> _Work required_
Please, from the entries below, transcribe exactly the lines that begin at the line with "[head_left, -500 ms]" and end at the line with "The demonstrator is", without the pictures.

════

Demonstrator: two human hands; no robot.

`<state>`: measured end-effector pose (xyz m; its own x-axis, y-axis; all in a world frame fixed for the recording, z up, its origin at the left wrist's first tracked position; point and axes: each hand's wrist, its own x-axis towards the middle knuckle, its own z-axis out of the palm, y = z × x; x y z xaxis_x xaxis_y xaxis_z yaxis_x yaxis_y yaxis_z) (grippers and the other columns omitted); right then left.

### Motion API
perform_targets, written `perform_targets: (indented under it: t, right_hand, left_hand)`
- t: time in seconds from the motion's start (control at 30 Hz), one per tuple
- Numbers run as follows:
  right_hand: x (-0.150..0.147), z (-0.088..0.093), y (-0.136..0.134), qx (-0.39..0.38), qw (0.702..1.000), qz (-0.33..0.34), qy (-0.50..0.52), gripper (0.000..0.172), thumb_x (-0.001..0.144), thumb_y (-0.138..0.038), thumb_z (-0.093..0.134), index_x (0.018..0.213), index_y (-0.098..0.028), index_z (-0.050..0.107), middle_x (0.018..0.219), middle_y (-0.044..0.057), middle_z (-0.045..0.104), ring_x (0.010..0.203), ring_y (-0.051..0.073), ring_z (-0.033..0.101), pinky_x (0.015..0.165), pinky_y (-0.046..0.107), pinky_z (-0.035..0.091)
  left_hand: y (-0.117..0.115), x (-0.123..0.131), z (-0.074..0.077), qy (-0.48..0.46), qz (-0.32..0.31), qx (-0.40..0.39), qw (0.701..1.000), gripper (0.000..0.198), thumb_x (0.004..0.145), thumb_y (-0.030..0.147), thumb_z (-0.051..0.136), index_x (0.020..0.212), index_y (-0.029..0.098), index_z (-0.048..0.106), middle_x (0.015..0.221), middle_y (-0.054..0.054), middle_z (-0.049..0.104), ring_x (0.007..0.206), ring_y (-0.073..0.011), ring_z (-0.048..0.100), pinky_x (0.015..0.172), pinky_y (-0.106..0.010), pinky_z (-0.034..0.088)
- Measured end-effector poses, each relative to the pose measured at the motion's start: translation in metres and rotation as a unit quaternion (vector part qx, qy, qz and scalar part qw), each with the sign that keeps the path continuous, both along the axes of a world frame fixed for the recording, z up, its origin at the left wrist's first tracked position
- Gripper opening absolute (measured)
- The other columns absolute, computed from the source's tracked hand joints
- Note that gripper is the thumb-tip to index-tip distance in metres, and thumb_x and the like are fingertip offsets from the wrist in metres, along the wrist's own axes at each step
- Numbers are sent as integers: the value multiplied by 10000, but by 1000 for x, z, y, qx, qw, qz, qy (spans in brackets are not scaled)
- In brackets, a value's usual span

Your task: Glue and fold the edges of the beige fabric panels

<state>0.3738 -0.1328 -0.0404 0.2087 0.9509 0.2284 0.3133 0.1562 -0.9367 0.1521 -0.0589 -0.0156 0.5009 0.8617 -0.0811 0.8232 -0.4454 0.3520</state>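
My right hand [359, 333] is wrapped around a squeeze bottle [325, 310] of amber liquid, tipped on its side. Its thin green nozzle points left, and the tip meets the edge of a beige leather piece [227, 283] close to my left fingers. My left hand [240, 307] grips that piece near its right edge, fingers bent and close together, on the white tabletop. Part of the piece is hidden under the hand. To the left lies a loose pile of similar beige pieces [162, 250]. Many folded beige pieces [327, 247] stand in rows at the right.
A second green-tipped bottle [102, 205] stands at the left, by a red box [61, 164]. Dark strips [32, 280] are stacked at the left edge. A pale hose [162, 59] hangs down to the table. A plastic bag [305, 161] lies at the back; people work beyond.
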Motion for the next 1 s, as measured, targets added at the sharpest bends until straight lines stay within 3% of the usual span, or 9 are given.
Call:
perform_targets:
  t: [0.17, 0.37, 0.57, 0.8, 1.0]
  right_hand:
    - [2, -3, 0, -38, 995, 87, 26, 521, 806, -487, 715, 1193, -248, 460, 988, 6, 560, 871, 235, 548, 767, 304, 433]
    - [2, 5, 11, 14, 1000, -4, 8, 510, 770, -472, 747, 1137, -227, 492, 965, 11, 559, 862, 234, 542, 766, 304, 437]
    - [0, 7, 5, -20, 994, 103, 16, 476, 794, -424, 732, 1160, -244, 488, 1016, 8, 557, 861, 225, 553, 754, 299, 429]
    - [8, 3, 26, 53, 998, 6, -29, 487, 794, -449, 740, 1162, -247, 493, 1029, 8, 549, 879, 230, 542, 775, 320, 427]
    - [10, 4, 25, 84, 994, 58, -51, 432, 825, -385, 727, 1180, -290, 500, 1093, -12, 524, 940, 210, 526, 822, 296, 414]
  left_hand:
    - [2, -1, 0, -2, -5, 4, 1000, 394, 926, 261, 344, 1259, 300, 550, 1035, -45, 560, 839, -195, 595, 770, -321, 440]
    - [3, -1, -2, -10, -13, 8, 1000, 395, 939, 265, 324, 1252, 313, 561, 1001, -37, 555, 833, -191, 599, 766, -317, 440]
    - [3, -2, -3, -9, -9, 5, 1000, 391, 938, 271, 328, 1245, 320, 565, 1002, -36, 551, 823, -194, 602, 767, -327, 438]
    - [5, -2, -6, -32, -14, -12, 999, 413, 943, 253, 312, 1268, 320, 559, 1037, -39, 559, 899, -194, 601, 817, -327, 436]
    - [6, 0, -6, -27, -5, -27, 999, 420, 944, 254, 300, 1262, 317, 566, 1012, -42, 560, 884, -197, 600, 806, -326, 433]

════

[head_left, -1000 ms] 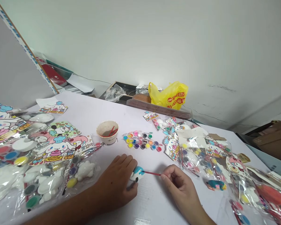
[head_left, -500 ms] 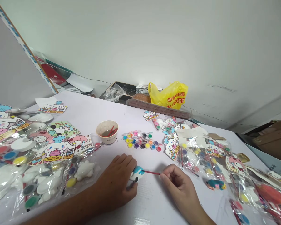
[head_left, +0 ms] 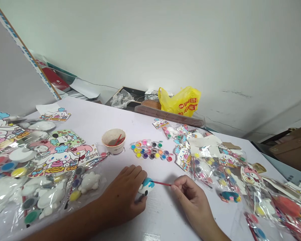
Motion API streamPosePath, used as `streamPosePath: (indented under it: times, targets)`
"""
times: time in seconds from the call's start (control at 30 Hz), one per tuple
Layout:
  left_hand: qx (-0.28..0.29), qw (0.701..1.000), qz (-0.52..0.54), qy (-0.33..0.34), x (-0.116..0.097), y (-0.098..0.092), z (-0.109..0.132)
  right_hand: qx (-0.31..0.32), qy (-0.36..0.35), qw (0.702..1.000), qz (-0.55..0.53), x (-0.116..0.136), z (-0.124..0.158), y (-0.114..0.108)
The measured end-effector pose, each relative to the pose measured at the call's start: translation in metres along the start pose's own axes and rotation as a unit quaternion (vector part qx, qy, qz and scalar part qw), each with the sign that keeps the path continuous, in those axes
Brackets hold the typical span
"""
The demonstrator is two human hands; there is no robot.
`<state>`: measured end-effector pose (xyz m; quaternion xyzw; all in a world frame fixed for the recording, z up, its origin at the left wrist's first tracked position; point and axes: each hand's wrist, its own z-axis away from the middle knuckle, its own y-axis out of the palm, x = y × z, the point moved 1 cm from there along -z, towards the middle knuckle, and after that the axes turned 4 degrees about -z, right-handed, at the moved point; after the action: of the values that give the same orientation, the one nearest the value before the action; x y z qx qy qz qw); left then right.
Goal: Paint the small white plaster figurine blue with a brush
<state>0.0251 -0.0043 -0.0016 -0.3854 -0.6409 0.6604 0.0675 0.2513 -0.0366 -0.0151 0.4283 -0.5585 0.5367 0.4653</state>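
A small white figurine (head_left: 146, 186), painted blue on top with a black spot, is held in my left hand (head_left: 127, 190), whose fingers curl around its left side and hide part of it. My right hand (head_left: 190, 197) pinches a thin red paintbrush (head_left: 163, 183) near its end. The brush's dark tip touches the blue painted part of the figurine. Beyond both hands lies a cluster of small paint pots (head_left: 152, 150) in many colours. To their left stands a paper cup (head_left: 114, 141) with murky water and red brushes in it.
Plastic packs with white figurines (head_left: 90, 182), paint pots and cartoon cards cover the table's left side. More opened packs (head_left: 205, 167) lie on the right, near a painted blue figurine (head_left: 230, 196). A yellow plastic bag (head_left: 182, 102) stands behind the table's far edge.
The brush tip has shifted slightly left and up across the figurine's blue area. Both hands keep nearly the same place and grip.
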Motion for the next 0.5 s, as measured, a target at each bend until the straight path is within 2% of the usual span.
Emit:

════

> _Response for this exercise_
[head_left, -500 ms] 
[head_left, +0 ms] 
Motion API streamPosePath, used as `streamPosePath: (indented under it: times, targets)`
"""
times: time in seconds from the call's start (control at 30 Hz), one per tuple
Layout:
  left_hand: qx (-0.28..0.29), qw (0.701..1.000), qz (-0.52..0.54), qy (-0.33..0.34), x (-0.116..0.097), y (-0.098..0.092), z (-0.109..0.132)
  right_hand: qx (-0.31..0.32), qy (-0.36..0.35), qw (0.702..1.000), qz (-0.55..0.53), x (-0.116..0.136), z (-0.124..0.158), y (-0.114..0.108)
The measured end-effector pose, each relative to the pose measured at the call's start: translation in metres along the start pose's own axes and rotation as a unit quaternion (vector part qx, qy, qz and scalar part qw), each with the sign that keeps the path continuous, in those axes
Brackets hold the typical span
"""
The demonstrator is two human hands; there is no robot.

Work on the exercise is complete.